■ WHAT THE EXERCISE ASKS ■
Please reproduce all of the entries exactly, without omitting any.

[Stored data]
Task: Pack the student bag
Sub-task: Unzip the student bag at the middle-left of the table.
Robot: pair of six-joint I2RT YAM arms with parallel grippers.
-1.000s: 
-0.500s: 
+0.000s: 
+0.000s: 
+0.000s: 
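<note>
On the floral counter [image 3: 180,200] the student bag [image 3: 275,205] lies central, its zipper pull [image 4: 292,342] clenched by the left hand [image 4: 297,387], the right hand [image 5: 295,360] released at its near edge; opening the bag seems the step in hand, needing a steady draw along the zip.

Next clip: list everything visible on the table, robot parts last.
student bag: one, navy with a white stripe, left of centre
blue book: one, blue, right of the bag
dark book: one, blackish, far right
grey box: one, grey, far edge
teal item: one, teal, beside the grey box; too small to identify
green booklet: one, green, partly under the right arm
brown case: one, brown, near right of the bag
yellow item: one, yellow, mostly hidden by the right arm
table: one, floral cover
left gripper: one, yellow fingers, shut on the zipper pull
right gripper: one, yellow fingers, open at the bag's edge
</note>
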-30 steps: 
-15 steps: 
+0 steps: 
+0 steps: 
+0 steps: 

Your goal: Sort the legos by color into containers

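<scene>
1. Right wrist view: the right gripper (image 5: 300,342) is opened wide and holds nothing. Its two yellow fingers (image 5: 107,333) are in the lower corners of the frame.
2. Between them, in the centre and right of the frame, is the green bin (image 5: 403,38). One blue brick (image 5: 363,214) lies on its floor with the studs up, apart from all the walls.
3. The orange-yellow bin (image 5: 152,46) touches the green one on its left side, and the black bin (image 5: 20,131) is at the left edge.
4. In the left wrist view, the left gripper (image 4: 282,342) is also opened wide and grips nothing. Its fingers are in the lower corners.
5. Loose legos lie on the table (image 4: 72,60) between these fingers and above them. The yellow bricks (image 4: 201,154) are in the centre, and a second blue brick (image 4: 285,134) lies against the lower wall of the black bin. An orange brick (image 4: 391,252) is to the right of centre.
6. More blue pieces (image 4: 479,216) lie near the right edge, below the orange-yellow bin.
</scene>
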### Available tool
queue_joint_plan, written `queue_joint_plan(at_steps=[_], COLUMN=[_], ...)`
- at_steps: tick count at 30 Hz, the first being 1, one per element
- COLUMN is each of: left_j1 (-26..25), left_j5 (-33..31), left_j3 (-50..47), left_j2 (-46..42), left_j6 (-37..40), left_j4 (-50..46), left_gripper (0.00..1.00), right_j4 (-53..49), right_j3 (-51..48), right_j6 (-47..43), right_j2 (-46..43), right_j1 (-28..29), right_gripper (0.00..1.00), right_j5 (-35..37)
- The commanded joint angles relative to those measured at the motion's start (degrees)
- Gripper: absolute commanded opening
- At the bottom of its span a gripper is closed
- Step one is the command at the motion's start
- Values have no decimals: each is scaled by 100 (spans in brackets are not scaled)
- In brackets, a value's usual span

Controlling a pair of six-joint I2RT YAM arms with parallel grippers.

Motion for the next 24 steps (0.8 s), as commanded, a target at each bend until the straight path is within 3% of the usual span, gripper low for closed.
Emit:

■ RESPONSE BOX ■
Task: Pack the student bag
Sub-task: Unzip the student bag at the middle-left of the table.
Robot: pair of six-joint I2RT YAM arms with parallel grippers.
-1.000s: 
-0.500s: 
+0.000s: 
+0.000s: 
+0.000s: 
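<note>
On the floral counter [image 3: 180,200] the student bag [image 3: 275,205] lies central, its zipper pull [image 4: 292,342] clenched by the left hand [image 4: 297,387], the right hand [image 5: 295,360] released at its near edge; opening the bag seems the step in hand, needing a steady draw along the zip.

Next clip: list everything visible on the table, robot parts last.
student bag: one, navy with a white stripe, left of centre
blue book: one, blue, right of the bag
dark book: one, blackish, far right
grey box: one, grey, far edge
teal item: one, teal, beside the grey box; too small to identify
green booklet: one, green, partly under the right arm
brown case: one, brown, near right of the bag
yellow item: one, yellow, mostly hidden by the right arm
table: one, floral cover
left gripper: one, yellow fingers, shut on the zipper pull
right gripper: one, yellow fingers, open at the bag's edge
</note>
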-30 steps: 
-15 steps: 
+0 steps: 
+0 steps: 
+0 steps: 

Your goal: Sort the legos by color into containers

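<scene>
1. Right wrist view: the right gripper (image 5: 300,342) is opened wide and holds nothing. Its two yellow fingers (image 5: 107,333) are in the lower corners of the frame.
2. Between them, in the centre and right of the frame, is the green bin (image 5: 403,38). One blue brick (image 5: 363,214) lies on its floor with the studs up, apart from all the walls.
3. The orange-yellow bin (image 5: 152,46) touches the green one on its left side, and the black bin (image 5: 20,131) is at the left edge.
4. In the left wrist view, the left gripper (image 4: 282,342) is also opened wide and grips nothing. Its fingers are in the lower corners.
5. Loose legos lie on the table (image 4: 72,60) between these fingers and above them. The yellow bricks (image 4: 201,154) are in the centre, and a second blue brick (image 4: 285,134) lies against the lower wall of the black bin. An orange brick (image 4: 391,252) is to the right of centre.
6. More blue pieces (image 4: 479,216) lie near the right edge, below the orange-yellow bin.
</scene>
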### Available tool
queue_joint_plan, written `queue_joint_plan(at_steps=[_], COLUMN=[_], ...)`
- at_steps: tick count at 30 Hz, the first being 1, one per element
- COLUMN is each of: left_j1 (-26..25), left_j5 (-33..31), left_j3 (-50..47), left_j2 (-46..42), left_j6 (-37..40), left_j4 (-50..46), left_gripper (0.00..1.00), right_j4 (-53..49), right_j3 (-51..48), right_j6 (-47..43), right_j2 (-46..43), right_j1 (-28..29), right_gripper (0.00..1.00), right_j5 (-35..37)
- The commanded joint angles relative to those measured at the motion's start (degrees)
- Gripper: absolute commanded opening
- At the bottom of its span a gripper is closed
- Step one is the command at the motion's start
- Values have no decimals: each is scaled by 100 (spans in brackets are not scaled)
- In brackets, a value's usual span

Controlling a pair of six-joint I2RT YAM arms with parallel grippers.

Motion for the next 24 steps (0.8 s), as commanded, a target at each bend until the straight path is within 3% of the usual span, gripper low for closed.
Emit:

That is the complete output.